TASK DIRECTIONS
Restate each line below word for word, skipping every picture.

Stored dataset items
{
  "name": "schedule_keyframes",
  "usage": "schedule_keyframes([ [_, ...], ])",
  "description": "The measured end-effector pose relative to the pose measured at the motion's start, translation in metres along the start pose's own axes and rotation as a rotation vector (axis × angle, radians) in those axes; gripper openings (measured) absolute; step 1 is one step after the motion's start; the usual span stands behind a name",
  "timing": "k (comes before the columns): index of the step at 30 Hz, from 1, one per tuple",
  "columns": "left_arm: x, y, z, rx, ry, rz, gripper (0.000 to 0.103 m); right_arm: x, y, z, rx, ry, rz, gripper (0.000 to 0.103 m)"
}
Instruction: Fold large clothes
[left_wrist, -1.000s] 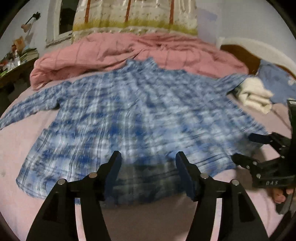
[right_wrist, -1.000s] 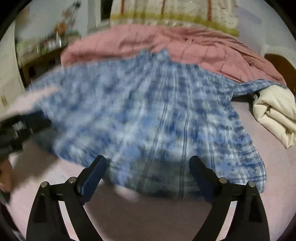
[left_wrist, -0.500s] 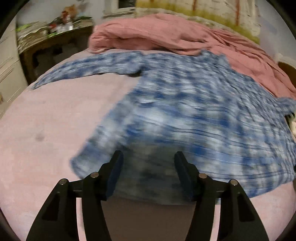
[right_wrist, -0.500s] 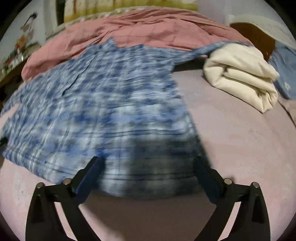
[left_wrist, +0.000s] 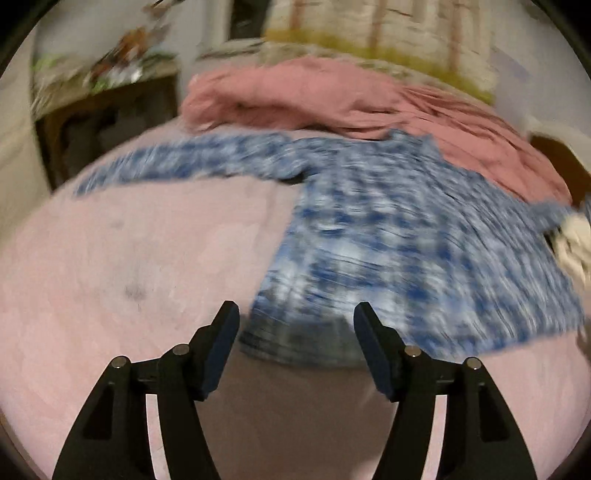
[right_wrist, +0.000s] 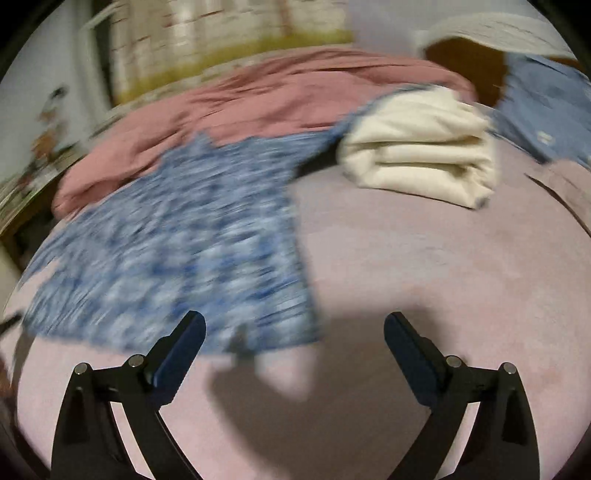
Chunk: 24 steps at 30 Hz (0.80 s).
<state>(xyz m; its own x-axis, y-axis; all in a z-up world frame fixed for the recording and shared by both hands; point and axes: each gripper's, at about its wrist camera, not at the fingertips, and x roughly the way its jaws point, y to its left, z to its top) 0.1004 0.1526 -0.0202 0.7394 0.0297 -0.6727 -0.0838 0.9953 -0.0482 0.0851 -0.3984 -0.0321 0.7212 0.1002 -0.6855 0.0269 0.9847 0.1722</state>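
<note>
Now the blue-and-white plaid cotton shirt (left_wrist: 388, 236) is seen spread flat on the pink bed sheet (left_wrist: 129, 266), shifted rightward in the left view since a second ago. Its lower left corner is framed by the left gripper (left_wrist: 295, 325), whose jaws have just been widened, nothing clamped. The right gripper (right_wrist: 295, 328) is held agape, empty. No writing can be read.

Plaid shirt (left_wrist: 388, 236) on pink bed (left_wrist: 129, 258)
</note>
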Motion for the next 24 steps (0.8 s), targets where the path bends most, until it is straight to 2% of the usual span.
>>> schedule_keyframes([
  [3, -0.011, -0.016, -0.002, 0.09, -0.015, -0.047, 0.07, -0.002, 0.029, -0.005, -0.126, 0.054, 0.024, 0.098],
  [6, -0.01, -0.032, -0.004, 0.198, 0.018, -0.073, 0.075, -0.002, 0.065, -0.012, -0.299, 0.096, 0.054, 0.098],
  [8, -0.003, -0.043, -0.008, 0.309, 0.064, -0.064, 0.081, 0.001, 0.081, -0.019, -0.4, 0.123, 0.026, 0.098],
  [10, 0.01, -0.053, -0.012, 0.407, 0.114, -0.02, 0.081, 0.014, 0.097, -0.028, -0.523, 0.162, -0.056, 0.098],
  [12, 0.022, -0.058, -0.017, 0.474, 0.144, 0.012, 0.083, 0.027, 0.103, -0.032, -0.578, 0.191, -0.117, 0.098],
  [14, 0.031, -0.058, -0.014, 0.48, 0.137, 0.018, 0.089, 0.034, 0.102, -0.028, -0.567, 0.185, -0.117, 0.098],
  [16, 0.042, -0.056, -0.005, 0.467, 0.118, 0.046, 0.089, 0.041, 0.095, -0.021, -0.548, 0.157, -0.145, 0.098],
  [18, 0.052, -0.052, 0.002, 0.469, 0.088, 0.092, 0.084, 0.048, 0.087, -0.014, -0.524, 0.129, -0.15, 0.098],
  [19, 0.057, -0.049, 0.005, 0.465, 0.085, 0.095, 0.071, 0.051, 0.084, -0.012, -0.51, 0.127, -0.138, 0.092],
  [20, 0.06, -0.046, 0.007, 0.454, 0.095, 0.065, 0.052, 0.051, 0.079, -0.009, -0.483, 0.128, -0.1, 0.082],
  [21, 0.06, -0.043, 0.007, 0.442, 0.103, 0.033, 0.042, 0.053, 0.077, -0.005, -0.471, 0.131, -0.066, 0.057],
  [22, 0.058, -0.041, 0.007, 0.439, 0.1, 0.02, 0.022, 0.05, 0.074, -0.005, -0.46, 0.12, -0.053, 0.034],
  [23, 0.056, -0.042, 0.005, 0.45, 0.095, 0.028, 0.011, 0.05, 0.073, -0.004, -0.46, 0.114, -0.074, 0.023],
  [24, 0.053, -0.042, 0.002, 0.467, 0.086, 0.036, 0.008, 0.049, 0.07, -0.004, -0.468, 0.115, -0.107, 0.011],
])
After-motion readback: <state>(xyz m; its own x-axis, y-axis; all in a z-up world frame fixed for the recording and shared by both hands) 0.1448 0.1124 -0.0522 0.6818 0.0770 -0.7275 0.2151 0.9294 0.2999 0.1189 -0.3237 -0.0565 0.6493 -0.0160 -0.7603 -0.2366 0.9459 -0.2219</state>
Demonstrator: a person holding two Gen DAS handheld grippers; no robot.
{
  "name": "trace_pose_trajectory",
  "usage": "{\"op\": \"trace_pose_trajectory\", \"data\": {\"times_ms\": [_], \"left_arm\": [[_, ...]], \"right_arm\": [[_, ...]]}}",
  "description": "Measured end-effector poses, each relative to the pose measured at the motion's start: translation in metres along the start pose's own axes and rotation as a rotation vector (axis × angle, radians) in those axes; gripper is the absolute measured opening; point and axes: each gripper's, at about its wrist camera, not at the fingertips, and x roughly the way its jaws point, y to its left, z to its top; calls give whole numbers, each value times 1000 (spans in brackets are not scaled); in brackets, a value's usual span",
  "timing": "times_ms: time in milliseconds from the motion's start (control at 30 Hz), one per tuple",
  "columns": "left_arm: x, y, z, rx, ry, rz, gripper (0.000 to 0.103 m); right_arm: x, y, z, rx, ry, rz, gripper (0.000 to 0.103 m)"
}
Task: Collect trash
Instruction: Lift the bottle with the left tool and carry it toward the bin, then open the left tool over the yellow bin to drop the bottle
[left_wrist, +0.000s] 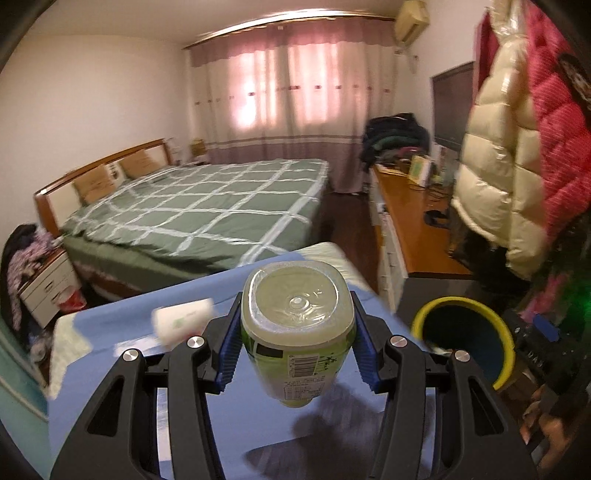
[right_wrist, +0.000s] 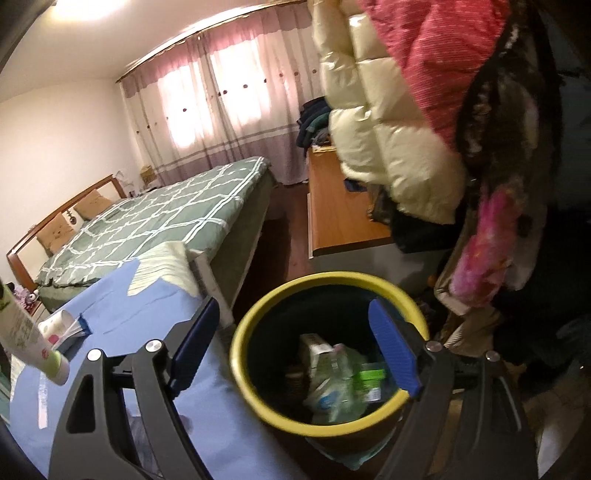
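My left gripper (left_wrist: 297, 347) is shut on a clear plastic bottle (left_wrist: 295, 317) with a green label, its base pointing away from me, held above the blue table (left_wrist: 129, 373). A white packet (left_wrist: 181, 319) lies on the blue cloth just left of the bottle. The yellow-rimmed bin (left_wrist: 465, 341) stands to the right, off the table's edge. My right gripper (right_wrist: 295, 345) hangs open over the bin (right_wrist: 251, 347), nothing between its blue pads. Inside the bin lie crumpled bottles and cartons (right_wrist: 340, 380). The held bottle (right_wrist: 26, 332) shows at the right wrist view's left edge.
A green checked bed (left_wrist: 207, 206) fills the room beyond the table. A wooden dresser (left_wrist: 413, 218) runs along the right wall, with cream and pink coats (left_wrist: 517, 155) hanging above the bin. A nightstand (left_wrist: 48, 284) stands at the left. A paper scrap (right_wrist: 61, 325) lies on the table.
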Motion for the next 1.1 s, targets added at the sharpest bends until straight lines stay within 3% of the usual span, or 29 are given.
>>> {"op": "trace_pose_trajectory", "data": {"times_ms": [300, 467, 667, 733, 833, 1100], "left_arm": [[39, -114, 19, 82, 44, -193, 52], [71, -168, 18, 120, 75, -249, 52], [114, -218, 1, 123, 167, -305, 52], [121, -221, -6, 125, 196, -307, 53], [120, -218, -15, 118, 192, -273, 81], [78, -154, -8, 59, 104, -208, 89]], "right_arm": [[5, -65, 6, 49, -6, -85, 79], [8, -92, 7, 82, 0, -115, 79], [7, -107, 7, 115, -2, -129, 79], [7, -109, 6, 117, -4, -132, 79], [9, -109, 3, 115, 0, -133, 80], [15, -96, -1, 97, 30, -100, 80]]}}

ANSWER SECTION
{
  "name": "schedule_keyframes",
  "usage": "schedule_keyframes([ [_, ...], ])",
  "description": "The measured end-effector pose relative to the pose measured at the motion's start, translation in metres along the start pose's own axes and rotation as a rotation vector (axis × angle, radians) in those axes; gripper openings (measured) absolute; step 1 is one step after the motion's start; the usual span stands behind a name",
  "timing": "k (comes before the columns): index of the step at 30 Hz, from 1, one per tuple",
  "columns": "left_arm: x, y, z, rx, ry, rz, gripper (0.000 to 0.103 m); right_arm: x, y, z, rx, ry, rz, gripper (0.000 to 0.103 m)"
}
Instruction: Fold large clothes
[left_wrist, -1.000s] 
[right_wrist, -1.000s] 
[left_wrist, -0.500s] 
[right_wrist, -0.500s] 
[left_wrist, +0.000s] 
[right_wrist, +0.000s] 
Chunk: 24 steps at 30 Hz (0.80 s).
<state>(xyz m; its own x-axis, y-axis; all in a z-up world frame fixed for the recording and shared by both hands; point and axes: each gripper's, at about its wrist camera, not at the fingertips, and x roughly the way its jaws point, y to its left, z to its top) 0.1004 0.1526 -0.0202 0.7394 0.0297 -0.6727 -0.0838 0.9953 -0.0482 0.0851 -0.3984 -0.0321 0.7212 0.1002 -0.6855 0.0269 0.9847 0.1722</state>
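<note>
Now the blue-and-white plaid cotton shirt (left_wrist: 388, 236) is seen spread flat on the pink bed sheet (left_wrist: 129, 266), shifted rightward in the left view since a second ago. Its lower left corner is framed by the left gripper (left_wrist: 295, 325), whose jaws have just been widened, nothing clamped. The right gripper (right_wrist: 295, 328) is held agape, empty. No writing can be read.

Plaid shirt (left_wrist: 388, 236) on pink bed (left_wrist: 129, 258)
</note>
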Motion for the next 24 steps (0.8 s), targets where the path bends most, until it is straight to 2% of the usual span.
>>> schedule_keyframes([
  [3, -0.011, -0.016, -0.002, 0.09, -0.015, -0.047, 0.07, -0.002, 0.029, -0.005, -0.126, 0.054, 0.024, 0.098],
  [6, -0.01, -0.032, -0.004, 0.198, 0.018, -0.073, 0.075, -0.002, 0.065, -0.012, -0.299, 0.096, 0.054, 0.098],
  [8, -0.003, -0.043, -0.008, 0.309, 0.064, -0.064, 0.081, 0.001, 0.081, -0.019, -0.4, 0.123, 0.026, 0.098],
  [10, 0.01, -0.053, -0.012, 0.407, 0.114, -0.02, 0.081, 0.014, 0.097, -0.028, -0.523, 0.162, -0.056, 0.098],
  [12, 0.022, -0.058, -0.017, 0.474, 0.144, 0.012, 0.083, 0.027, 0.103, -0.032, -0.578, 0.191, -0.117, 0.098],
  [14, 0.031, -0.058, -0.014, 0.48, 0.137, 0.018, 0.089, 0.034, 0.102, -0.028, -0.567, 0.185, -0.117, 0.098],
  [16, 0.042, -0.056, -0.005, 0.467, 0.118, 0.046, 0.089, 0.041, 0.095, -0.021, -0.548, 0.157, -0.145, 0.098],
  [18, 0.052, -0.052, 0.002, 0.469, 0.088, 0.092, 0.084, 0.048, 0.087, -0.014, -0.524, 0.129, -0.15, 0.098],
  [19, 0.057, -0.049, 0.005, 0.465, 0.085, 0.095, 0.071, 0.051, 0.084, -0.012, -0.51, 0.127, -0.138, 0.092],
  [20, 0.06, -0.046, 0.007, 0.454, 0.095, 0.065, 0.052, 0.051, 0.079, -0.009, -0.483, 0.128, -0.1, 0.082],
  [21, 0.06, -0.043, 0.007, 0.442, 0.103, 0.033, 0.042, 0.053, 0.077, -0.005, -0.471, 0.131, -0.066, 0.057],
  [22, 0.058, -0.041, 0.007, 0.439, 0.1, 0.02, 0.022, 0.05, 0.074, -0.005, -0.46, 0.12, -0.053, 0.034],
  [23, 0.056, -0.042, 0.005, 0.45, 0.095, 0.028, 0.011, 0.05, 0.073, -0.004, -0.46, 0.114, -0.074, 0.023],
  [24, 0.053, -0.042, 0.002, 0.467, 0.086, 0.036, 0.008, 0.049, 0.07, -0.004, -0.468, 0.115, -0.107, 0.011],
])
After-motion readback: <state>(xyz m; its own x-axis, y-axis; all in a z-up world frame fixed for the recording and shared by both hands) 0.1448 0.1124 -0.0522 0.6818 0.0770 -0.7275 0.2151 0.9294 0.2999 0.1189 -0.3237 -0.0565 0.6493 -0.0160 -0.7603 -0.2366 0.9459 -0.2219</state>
Demonstrator: a person holding two Gen DAS handheld grippers; no robot.
{
  "name": "trace_pose_trajectory",
  "usage": "{\"op\": \"trace_pose_trajectory\", \"data\": {\"times_ms\": [_], \"left_arm\": [[_, ...]], \"right_arm\": [[_, ...]]}}",
  "description": "Measured end-effector poses, each relative to the pose measured at the motion's start: translation in metres along the start pose's own axes and rotation as a rotation vector (axis × angle, radians) in those axes; gripper is the absolute measured opening; point and axes: each gripper's, at about its wrist camera, not at the fingertips, and x roughly the way its jaws point, y to its left, z to its top; calls give whole numbers, each value times 1000 (spans in brackets are not scaled); in brackets, a value's usual span",
  "timing": "times_ms: time in milliseconds from the motion's start (control at 30 Hz), one per tuple",
  "columns": "left_arm: x, y, z, rx, ry, rz, gripper (0.000 to 0.103 m); right_arm: x, y, z, rx, ry, rz, gripper (0.000 to 0.103 m)"
}
Task: Collect trash
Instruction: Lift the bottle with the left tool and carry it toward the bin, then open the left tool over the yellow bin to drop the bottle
[left_wrist, +0.000s] 
[right_wrist, +0.000s] 
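My left gripper (left_wrist: 297, 347) is shut on a clear plastic bottle (left_wrist: 295, 317) with a green label, its base pointing away from me, held above the blue table (left_wrist: 129, 373). A white packet (left_wrist: 181, 319) lies on the blue cloth just left of the bottle. The yellow-rimmed bin (left_wrist: 465, 341) stands to the right, off the table's edge. My right gripper (right_wrist: 295, 345) hangs open over the bin (right_wrist: 251, 347), nothing between its blue pads. Inside the bin lie crumpled bottles and cartons (right_wrist: 340, 380). The held bottle (right_wrist: 26, 332) shows at the right wrist view's left edge.
A green checked bed (left_wrist: 207, 206) fills the room beyond the table. A wooden dresser (left_wrist: 413, 218) runs along the right wall, with cream and pink coats (left_wrist: 517, 155) hanging above the bin. A nightstand (left_wrist: 48, 284) stands at the left. A paper scrap (right_wrist: 61, 325) lies on the table.
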Motion for the next 1.1 s, targets added at the sharpest bends until straight lines stay within 3% of the usual span, or 29 are given.
>>> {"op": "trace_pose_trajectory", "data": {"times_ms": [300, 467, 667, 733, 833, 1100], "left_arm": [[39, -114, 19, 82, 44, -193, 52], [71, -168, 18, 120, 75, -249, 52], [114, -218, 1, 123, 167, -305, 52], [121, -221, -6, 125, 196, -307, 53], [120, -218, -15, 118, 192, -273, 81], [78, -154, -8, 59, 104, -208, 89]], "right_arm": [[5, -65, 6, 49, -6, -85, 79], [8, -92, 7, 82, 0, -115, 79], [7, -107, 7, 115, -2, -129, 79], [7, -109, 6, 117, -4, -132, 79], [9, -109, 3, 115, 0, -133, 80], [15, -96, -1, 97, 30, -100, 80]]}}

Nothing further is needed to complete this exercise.